On June 30, 1713, Nehemiah Chiya Chayun arrived at Amsterdam and requested permission of the Portuguese congregation to circulate his writings, which had been published at Berlin. Ashkenazi thought Chayun was an old enemy of his from Sarajevo and Salonica, and at once requested Solomon Ayllon, Chacham of the Portuguese congregation, not to accord patronage to the stranger, who was unfavorably known to him. Ashkenazi believed himself justified in making this demand, as the Portuguese congregation and its rabbi had, from the beginning, treated him most courteously, and had already, during his term at Altona, repeatedly sent to him from the Sephardim of Hamburg, Amsterdam, and London religio-legal questions for his decision. Chayun thereupon called on Ashkenazi personally and made an explanation; whereupon the rabbi retracted his accusation, stating that it was a case of mistaken identity. Meanwhile several members of the Portuguese congregation had submitted Chayun's writings to the judgment of Moses Hagiz, a messenger from Jerusalem then sojourning at Amsterdam, who immediately discovered their Shabbethaian principles and tendencies and gave the alarm. He also called the attention of Ashkenazi to the dangerous doctrines published in Chayun's book, whereupon the rabbi again warned the directorate of the Sephardim congregation not to support the author. Ashkenazi rejected a proposition to designate the objectionable passages, and declined to act as member of a committee of investigation, because he did not regard Ayllon, the rabbi of the Sephardim, as a competent authority on such questions. Thereupon a fierce contention ensued, during the progress of which Hagiz fought valiantly beside Ashkenazi.

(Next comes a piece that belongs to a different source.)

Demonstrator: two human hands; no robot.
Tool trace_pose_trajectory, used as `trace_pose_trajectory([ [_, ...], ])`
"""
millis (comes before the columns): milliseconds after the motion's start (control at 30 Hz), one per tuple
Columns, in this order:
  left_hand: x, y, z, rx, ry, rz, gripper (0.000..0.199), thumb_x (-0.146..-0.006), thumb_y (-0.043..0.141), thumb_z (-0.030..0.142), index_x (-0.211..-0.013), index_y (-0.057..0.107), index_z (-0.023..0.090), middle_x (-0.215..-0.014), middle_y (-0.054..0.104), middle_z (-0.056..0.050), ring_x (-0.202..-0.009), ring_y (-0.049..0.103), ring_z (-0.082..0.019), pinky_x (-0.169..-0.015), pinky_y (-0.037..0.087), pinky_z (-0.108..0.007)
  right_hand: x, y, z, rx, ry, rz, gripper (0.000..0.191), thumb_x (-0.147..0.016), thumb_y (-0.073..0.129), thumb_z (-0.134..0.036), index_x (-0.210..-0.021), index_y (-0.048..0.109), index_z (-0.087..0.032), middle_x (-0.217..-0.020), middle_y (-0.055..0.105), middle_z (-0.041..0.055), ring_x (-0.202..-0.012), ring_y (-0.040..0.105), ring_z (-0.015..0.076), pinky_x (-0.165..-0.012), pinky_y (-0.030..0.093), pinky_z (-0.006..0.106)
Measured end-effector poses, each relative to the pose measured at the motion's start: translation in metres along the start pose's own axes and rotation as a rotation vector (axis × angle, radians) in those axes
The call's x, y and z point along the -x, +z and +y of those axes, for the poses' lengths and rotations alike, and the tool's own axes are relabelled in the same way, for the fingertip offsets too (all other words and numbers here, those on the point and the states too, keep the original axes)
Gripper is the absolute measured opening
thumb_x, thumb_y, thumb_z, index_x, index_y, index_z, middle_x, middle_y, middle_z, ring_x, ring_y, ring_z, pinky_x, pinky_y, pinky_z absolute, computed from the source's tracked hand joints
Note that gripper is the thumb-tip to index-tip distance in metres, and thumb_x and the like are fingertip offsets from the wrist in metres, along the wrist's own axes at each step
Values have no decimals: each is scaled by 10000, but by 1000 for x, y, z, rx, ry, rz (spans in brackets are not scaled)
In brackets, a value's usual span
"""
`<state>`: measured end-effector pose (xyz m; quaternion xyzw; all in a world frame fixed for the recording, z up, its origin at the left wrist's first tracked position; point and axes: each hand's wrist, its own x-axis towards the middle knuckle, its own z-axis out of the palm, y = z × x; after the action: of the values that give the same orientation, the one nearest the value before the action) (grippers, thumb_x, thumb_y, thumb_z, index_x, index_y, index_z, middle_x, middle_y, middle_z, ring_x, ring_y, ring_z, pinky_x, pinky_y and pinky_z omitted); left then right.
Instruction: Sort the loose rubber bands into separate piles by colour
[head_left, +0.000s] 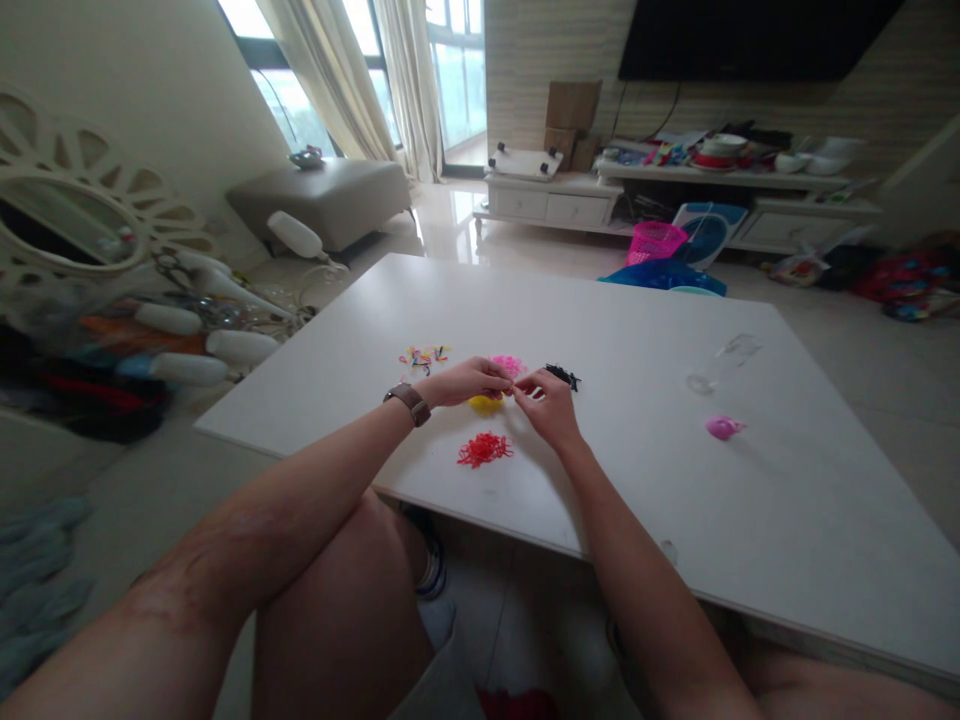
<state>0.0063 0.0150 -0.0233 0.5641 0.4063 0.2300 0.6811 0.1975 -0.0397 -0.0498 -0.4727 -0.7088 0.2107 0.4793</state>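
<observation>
The left hand (480, 380) and the right hand (546, 402) are held with fingertips almost meeting; whether anything is pinched cannot be told; the yellow pile (486, 406) is seen just below the left hand, nearer to it; no clear long axis is shown.

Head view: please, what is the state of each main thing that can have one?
Left hand: fingers bent, grip unclear
Right hand: fingers bent, grip unclear
Red bands: heaped
Yellow bands: heaped, partly hidden
Pink bands: heaped
Black bands: heaped
Mixed-colour bands: scattered
Curtains: partly open
Television: screen dark
</observation>
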Motion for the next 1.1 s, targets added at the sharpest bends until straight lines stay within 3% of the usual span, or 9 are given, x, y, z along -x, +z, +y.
trace_pose_trajectory([
  [567, -1, 1, 1, 95, -68, 61, 48, -782, 754, 86, -830, 757, 86, -792, 748, -110, -658, 647, -108, -685, 523, -240, 0, 0, 1, -7, -1, -6, 75, -821, 684, -194, -747, 700, -195, -758, 654, 16, -661, 588, 147, -631, 472, 287],
  [767, 2, 5, 6, 48, -80, 64, 162, -780, 604, 8, -762, 745, 83, -793, 750, -108, -619, 631, -91, -653, 508, -209, 0, 0, 1, -6, 6, -5, 74, -819, 680, -194, -747, 699, -193, -766, 658, 18, -663, 593, 146, -629, 472, 283],
  [967, 3, 5, 6, 2, -42, 26, 100, -786, 683, 129, -763, 767, 79, -730, 712, -89, -621, 594, -91, -627, 477, -206, 0, 0, 1, 4, 9, -6, 86, -829, 672, -209, -747, 695, -193, -762, 650, 18, -661, 587, 145, -622, 470, 282],
  [1100, 5, 2, 6, -42, -18, -3, 188, -752, 803, 266, -795, 778, 85, -719, 694, -78, -663, 599, -108, -653, 474, -231, 0, -1, 0, 18, 18, -10, 97, -834, 662, -220, -745, 695, -198, -759, 650, 20, -667, 593, 147, -629, 480, 283],
])
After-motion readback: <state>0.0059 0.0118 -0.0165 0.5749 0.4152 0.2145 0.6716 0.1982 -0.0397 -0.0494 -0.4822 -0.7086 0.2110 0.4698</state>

A great number of pamphlets were issued by both sides, in which the contestants indulged in the most vehement abuse of each other. On 23 July 1713, Ashkenazi placed Chayun under the ban, because the investigating committee appointed by the Sephardic directorate had not yet made its report. In consequence of this measure, both Ashkenazi and Chagiz were subjected to street attacks, more particularly at the hands of the Portuguese, who threatened to kill them. In the midst of the constantly increasing bitterness and animosity, the report of the committee, which had been prepared by Ayllon alone, was publicly announced. It was to the effect that the writings of Chayun contained nothing which could be construed as offensive to Judaism. It was publicly announced in the synagogue that Chayun was to be exonerated from every suspicion of heresy, and on the following day a public reception was tendered him at the synagogue, on which occasion unparalleled honor was shown him. Naturally, the Sephardic opponents of Ashkenazi had found excellent support among the rabbi's adversaries in his own German congregation. The controversy was now waged so fiercely that even the family-life of the community became affected, and all peace vanished from the otherwise model congregation of Amsterdam. Ashkenazi was deserted, except for a few friends that remained faithful to him. When, finally, he was summoned by the directors of the Portuguese congregation to appear before their tribunal—which, of course, had no jurisdiction—he refused to do so, as he anticipated that he would be asked to retract and to praise and recommend Chayun.

Placed under ban

Through a Christian advocate the directorate again summoned Ashkenazi to appear, 9 November 1713, and when he again refused, he and Moses Hagiz were formally placed under the ban by the Portuguese community. Ashkenazi was temporarily placed under arrest in his own home (probably to protect his life) by the municipal authorities, who had been influenced against him by Ayllon and the Portuguese leaders; and the whole matter was brought before the magistracy in order to secure Ashkenazi's deposition and banishment from Amsterdam.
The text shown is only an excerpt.